«Se algum dia tiver de perder umas eleições em Portugal para salvar o País, que se lixem as eleições, o que interessa é Portugal", disse esta semana Pedro Passos Coelho. É uma declaração que rejeita o eleitoralismo ao mesmo tempo que é profundamente eleitoralista, e por isso só está ao alcance de um político muito hábil. Sou um grande admirador de declarações que contradizem aquilo que afirmam. "Eu não gosto de falar de mim", diz alguém. E eu rejubilo, porque essa pessoa acaba de me fornecer uma informação sobre si mesma -logo ela que não aprecia fazê-lo. Com Passos Coelho sucede o mesmo: é eleitoralista quando repudia o eleitoralismo. Sacrifica-se duplamente por nós: perdendo eleições e incorrendo em abominável eleitoralismo.
Mas, mais do que fazer aquilo que repudia, aquela declaração é importante para compreender a soteriologia do passoscoelhismo, que difere bastante da da maior parte das religiões. Em princípio, uma religião só oferece a salvação ao crente que deseje ser salvo. No passoscoelhismo, porém, a salvação não depende da vontade do crente. Passos Coelho é nosso redentor quer nós queiramos quer não. Ele vai salvar-nos e é à bruta.
Repare-se que, para salvar o País, ele não se importa de perder umas eleições.

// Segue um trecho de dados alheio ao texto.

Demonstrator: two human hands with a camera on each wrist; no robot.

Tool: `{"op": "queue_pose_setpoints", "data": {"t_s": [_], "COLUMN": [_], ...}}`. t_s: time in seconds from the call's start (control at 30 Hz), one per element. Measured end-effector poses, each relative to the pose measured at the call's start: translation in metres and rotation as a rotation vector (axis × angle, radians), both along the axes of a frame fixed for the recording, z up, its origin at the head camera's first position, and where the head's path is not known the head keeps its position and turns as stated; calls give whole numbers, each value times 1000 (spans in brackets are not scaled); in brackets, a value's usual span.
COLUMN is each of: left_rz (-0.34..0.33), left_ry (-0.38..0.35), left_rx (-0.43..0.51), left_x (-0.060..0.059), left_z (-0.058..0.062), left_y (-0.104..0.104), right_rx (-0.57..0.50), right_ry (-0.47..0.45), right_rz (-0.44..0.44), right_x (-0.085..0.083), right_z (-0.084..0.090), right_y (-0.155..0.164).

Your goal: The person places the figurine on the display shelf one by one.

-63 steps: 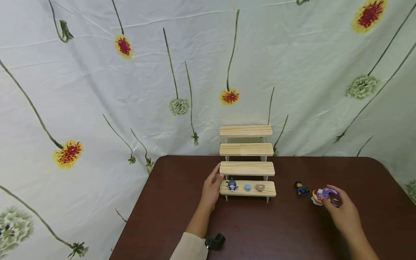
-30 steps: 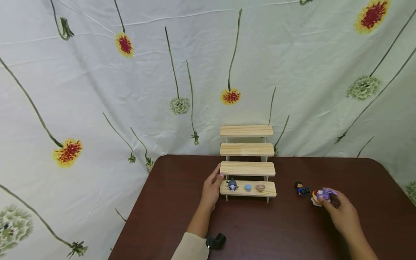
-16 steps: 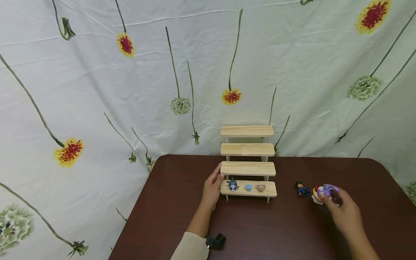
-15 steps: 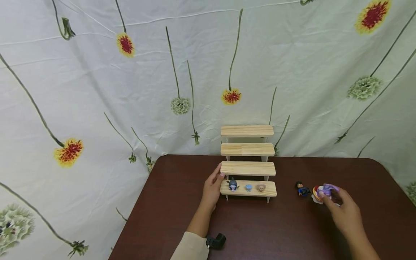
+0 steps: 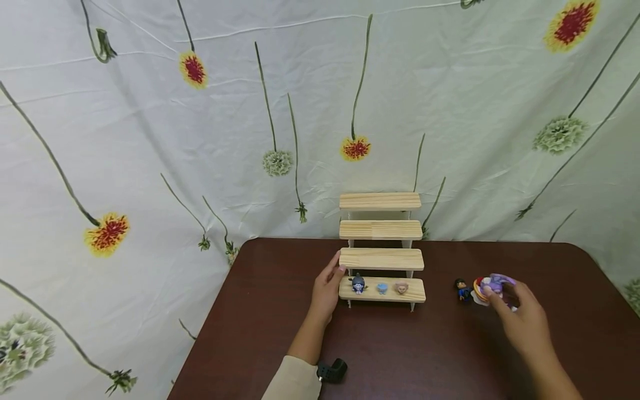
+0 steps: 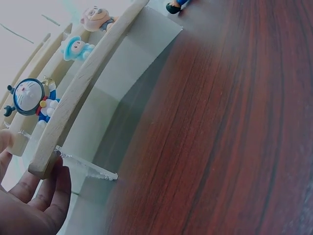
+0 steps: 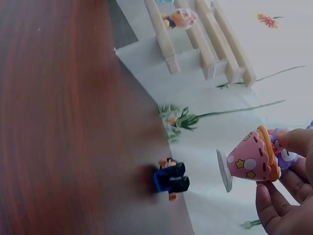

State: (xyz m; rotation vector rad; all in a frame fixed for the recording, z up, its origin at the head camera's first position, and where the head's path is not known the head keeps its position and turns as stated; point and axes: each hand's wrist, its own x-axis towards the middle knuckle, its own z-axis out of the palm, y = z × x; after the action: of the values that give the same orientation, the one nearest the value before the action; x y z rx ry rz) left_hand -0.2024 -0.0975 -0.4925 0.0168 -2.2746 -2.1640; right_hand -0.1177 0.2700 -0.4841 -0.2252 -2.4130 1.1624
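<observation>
Right fingers: I have my right hand (image 5: pixel 522 322) pinching the purple figurine (image 5: pixel 492 286) on its pink cone base (image 7: pixel 252 159), lifted just off the table beside the dark-clothed figure (image 5: pixel 462 290).
Left fingers: my left hand (image 5: pixel 325 291) lies relaxed with straight fingers (image 6: pixel 46 188) against the left end of the wooden step shelf (image 5: pixel 381 253), steadying it.
Doing it well: I judge the pinch should stay high on the body, the base kept level, with the shelf braced.
Shelf load: three small figures on the bottom step, a blue cat figure (image 6: pixel 30 98) leftmost.
Surface: dark red-brown table (image 5: pixel 390 355).
Room: pale flower-printed cloth (image 5: pixel 200 111) behind.
</observation>
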Motion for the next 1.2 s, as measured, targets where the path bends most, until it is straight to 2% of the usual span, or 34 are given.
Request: {"op": "queue_pose_setpoints", "data": {"t_s": [0.43,0.73,0.97,1.2], "left_rz": [2,-2,-4,4], "left_ry": [-2,10,12,16], "left_rx": [-21,-21,-18,-18], "left_x": [1,2,2,1], "left_z": [3,2,3,3], "left_y": [0,0,0,1], "right_rx": [-55,-83,-130,-84], "right_ry": [87,72,100,85], "right_rz": [88,121,153,197], "right_x": [-11,-18,-27,-36], "right_z": [9,14,16,20], "right_y": [-21,-36,-48,-62]}}
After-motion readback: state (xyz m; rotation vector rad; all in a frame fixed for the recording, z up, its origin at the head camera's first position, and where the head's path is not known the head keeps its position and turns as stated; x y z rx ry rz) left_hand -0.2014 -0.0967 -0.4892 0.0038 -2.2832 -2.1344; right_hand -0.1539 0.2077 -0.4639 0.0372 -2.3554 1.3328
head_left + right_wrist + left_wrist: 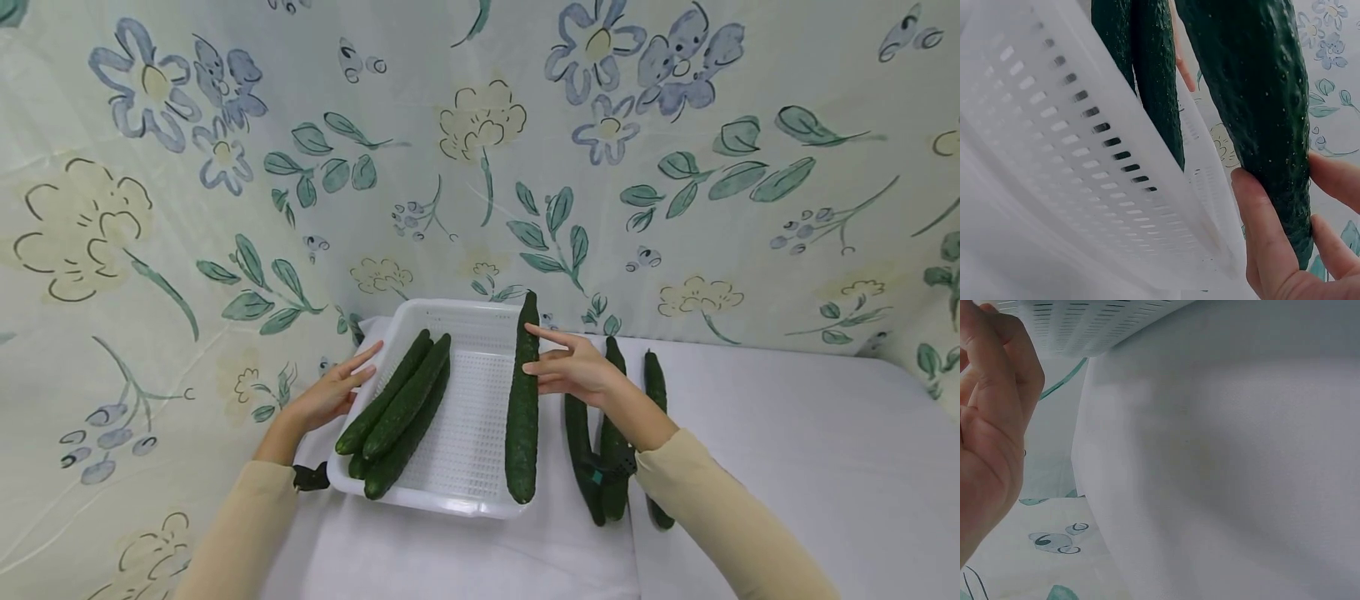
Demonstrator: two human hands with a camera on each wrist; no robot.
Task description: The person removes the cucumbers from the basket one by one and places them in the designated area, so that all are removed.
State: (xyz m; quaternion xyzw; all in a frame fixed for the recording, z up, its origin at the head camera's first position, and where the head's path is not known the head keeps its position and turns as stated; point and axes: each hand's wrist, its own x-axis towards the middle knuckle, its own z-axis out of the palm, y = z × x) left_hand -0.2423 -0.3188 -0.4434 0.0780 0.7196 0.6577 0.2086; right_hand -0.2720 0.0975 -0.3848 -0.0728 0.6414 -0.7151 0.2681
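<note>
Over the right wall of the white basket [420, 497], the right hand [572, 368] holds a long cucumber [522, 408], fingers and thumb curled round its far half; it lies across the rim, not yet inside. Step in hand, as judged: loading. Next move calls for shifting it leftward onto the bare mesh beside three stacked cucumbers [397, 415]. Left hand [330, 396] steadies the basket's left rim, fingers fairly straight; whether it grips is unclear. Three spare cucumbers [611, 450] lie just right, on the table [787, 450].
</note>
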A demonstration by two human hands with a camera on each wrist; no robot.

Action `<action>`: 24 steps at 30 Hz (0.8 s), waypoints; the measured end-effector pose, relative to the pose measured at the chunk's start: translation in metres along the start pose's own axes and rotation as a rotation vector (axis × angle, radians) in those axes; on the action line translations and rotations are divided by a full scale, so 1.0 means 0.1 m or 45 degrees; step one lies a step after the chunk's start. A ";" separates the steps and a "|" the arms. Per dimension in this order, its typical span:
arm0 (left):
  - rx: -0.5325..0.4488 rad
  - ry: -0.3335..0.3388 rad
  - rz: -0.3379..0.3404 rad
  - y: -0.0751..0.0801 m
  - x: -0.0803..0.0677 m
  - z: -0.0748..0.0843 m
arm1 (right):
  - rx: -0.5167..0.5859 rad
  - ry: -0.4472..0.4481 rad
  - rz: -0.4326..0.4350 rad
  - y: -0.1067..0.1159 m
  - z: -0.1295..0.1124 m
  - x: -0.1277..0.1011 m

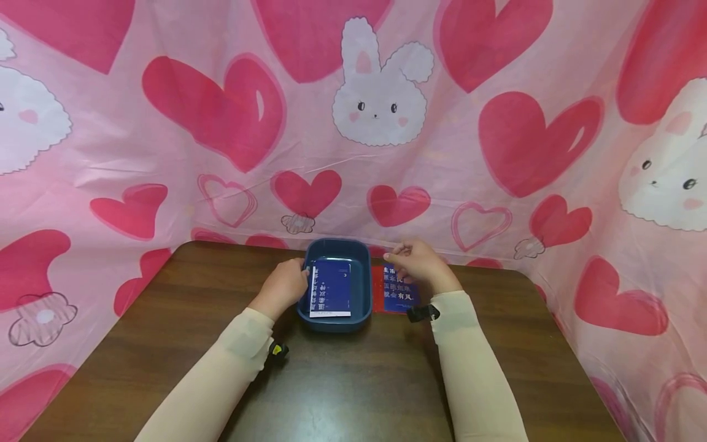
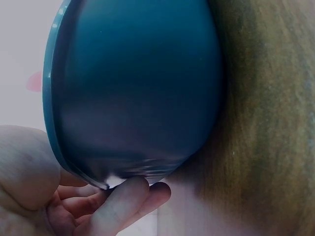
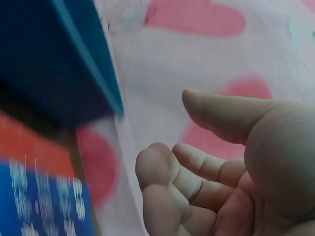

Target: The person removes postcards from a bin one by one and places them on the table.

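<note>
the dark blue tub (image 1: 334, 248) sat on the brown bench (image 1: 342, 380), close to the far edge and about midway along it. a blue booklet (image 1: 330, 288) with white writing lay inside the tub, tilted, its near end leaning on the near wall. a second booklet (image 1: 399, 296), blue with a red strip, lay flat on the bench just beside the tub, on the side toward the right edge.

the left hand (image 1: 283, 285) was at the tub's left wall. its fingers (image 2: 123, 204) curled under the rim there, so this grip was clamped on the tub. the right hand (image 1: 418, 261) hung over the far end of the second booklet. its fingers (image 3: 162, 182) were loosely curled with the thumb apart, and this grip held nothing.

some things could have gone wrong from there. the left hand held the tub by one side only, so a pull or a lift could have tipped it, and the tilted booklet could have slid out. the tub was near the far edge, so a push could have sent it against the pink heart cloth (image 1: 497, 141). the flat booklet was thin and hard to pinch, so fingers could have slipped off and shoved it away.
</note>
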State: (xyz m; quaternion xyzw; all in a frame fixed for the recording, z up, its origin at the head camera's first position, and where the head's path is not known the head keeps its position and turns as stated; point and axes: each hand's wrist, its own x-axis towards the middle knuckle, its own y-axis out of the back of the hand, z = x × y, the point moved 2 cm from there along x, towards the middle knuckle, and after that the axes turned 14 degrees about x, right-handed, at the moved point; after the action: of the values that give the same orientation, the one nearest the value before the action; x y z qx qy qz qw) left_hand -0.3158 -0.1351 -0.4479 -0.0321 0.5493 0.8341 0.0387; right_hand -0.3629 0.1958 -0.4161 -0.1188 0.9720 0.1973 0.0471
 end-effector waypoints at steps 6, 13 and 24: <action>-0.011 0.003 -0.011 0.00 -0.01 0.01 | 0.071 0.041 -0.063 -0.38 -0.28 0.02; -0.009 0.005 -0.007 0.01 0.00 0.00 | -0.060 -0.056 -0.157 -0.87 -0.51 0.17; -0.003 -0.022 -0.002 0.01 0.00 0.00 | -0.490 -0.084 -0.184 -1.26 -0.62 0.40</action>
State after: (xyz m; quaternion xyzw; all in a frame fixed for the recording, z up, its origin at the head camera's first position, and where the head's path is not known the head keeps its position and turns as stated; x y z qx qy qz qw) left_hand -0.3163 -0.1349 -0.4471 -0.0255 0.5480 0.8350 0.0440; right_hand -0.3728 0.0506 -0.4118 -0.1885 0.9032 0.3792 0.0694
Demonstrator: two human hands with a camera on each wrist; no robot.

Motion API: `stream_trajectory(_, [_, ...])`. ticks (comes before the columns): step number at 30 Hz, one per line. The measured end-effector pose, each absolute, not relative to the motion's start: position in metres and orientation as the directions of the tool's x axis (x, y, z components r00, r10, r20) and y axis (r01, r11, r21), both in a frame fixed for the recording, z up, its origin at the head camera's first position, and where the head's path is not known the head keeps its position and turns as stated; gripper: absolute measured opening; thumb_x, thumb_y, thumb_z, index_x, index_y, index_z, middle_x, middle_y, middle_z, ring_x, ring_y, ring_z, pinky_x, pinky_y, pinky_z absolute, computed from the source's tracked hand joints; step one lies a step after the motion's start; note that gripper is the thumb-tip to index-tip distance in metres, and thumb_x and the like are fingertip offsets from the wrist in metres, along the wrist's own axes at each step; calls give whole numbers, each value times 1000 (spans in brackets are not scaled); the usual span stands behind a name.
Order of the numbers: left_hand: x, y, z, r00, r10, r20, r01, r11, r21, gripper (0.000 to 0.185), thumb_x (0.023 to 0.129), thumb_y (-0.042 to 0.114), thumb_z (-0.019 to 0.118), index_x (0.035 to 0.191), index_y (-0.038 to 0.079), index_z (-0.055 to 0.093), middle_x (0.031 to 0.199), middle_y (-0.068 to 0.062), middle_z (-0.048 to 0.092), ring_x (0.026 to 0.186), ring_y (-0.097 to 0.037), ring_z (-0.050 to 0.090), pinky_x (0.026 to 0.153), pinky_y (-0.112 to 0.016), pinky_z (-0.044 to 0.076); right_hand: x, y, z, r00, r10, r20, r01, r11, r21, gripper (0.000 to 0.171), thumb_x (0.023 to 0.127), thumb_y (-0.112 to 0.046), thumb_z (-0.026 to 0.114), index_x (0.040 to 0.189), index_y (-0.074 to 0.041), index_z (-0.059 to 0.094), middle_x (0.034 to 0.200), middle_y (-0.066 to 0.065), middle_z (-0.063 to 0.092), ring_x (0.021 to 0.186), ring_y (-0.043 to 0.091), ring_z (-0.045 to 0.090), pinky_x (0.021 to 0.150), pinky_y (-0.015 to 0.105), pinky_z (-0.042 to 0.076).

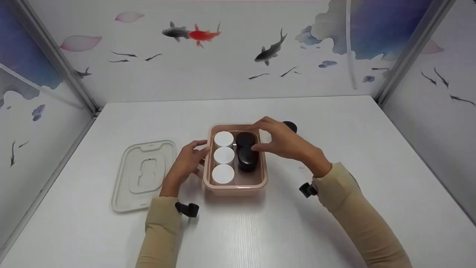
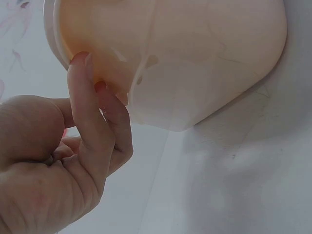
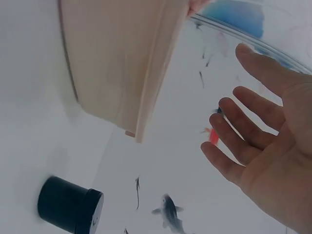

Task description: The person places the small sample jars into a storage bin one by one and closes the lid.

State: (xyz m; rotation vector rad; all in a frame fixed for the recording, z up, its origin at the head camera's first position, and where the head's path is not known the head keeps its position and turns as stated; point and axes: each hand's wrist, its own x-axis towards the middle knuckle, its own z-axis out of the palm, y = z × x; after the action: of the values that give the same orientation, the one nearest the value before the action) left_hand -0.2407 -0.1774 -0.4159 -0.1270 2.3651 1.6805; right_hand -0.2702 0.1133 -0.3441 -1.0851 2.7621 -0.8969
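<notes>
A white table (image 1: 238,230) sits inside a little booth, and the walls (image 1: 230,70) have painted fish and clouds on them.

Closest to the person are two arms in tan sleeves (image 1: 160,230). The left hand (image 1: 184,165) is at the left side of a pink box (image 1: 235,188). Its fingers (image 2: 85,97) are curled, and the tips press on the box's outer wall and rim. The wrist view shows this up close.

The pink box stands in the middle of the table. Inside it, on the left, are three white jars (image 1: 224,156) in a row. On the right are two black jars (image 1: 247,150), one behind the other. The near right part of the box has no jar in it.

The right hand (image 1: 284,143) hovers over the box's right side, above the black jars. Its fingers (image 3: 243,131) are spread out and straight, and it holds nothing.

To the left of the box, a clear lid (image 1: 143,175) lies flat on the table, near the left hand.

Farther back, just behind the right hand, one more black jar (image 3: 70,204) stands on the table outside the box.
</notes>
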Motion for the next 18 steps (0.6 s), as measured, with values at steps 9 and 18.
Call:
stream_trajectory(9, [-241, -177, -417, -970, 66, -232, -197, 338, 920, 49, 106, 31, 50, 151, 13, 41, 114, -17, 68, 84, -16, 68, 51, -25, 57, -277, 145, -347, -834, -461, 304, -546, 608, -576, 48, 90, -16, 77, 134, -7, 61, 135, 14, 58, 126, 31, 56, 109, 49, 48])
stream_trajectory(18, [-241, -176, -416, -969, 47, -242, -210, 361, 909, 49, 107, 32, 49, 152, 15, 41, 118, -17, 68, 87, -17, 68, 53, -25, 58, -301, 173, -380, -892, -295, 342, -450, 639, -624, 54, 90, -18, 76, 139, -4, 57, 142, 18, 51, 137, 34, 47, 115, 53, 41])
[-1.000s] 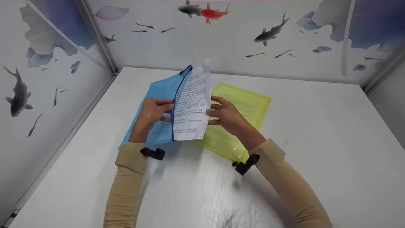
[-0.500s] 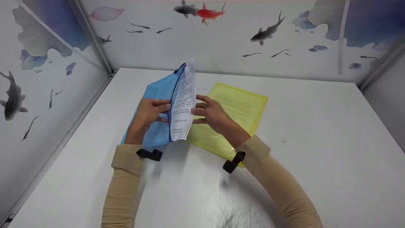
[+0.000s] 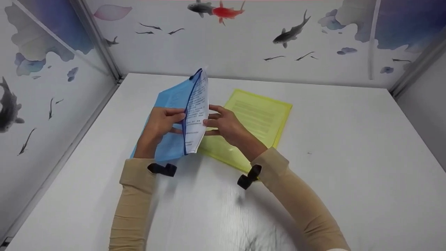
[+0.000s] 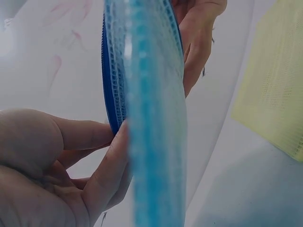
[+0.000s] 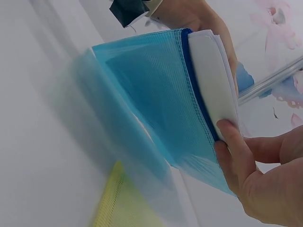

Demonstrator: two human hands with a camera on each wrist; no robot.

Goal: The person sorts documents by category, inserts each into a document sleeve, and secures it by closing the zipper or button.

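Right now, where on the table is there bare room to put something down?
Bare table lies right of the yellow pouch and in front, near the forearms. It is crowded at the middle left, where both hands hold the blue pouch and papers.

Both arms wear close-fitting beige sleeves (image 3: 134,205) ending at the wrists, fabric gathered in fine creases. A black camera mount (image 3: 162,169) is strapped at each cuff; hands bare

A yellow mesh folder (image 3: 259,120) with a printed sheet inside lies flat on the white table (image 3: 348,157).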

O eleitorado, que aparentemente prefere a perdição do País, ameaça castigar Passos Coelho com uma derrota eleitoral.
Nas urnas, o povo português fará o raciocínio inverso ao do primeiro-ministro: que se lixe Portugal, o que interessa são as eleições. Mas Passos Coelho não se importa. Vai salvar-nos, mesmo contra a nossa vontade.
Outra distinção importante reside no facto de Cristo se ter sacrificado por nós.
Passos Coelho opta por infligir os sacrifícios àqueles que pretende salvar. Uma coisa é ser Messias, outra é ser parvo.
Cristo percorreu a Via Dolorosa; Passos Coelho põe o povo a percorrê-la. E antes fez com que a via deixasse o regime SCUT, para a cruz ficar mais pesada.
Um dos problemas da salvação oferecida por Passos Coelho é que a maior parte das pessoas não se apercebe de que está a ser salva. Não compreende que está desempregada para seu bem, que vive mal para impressionar favoravelmente os mercados, que ganha salários miseráveis para glória presente e futura de Portugal.
Ninguém mandou Passos Coelho tentar salvar um povo tão estúpido.»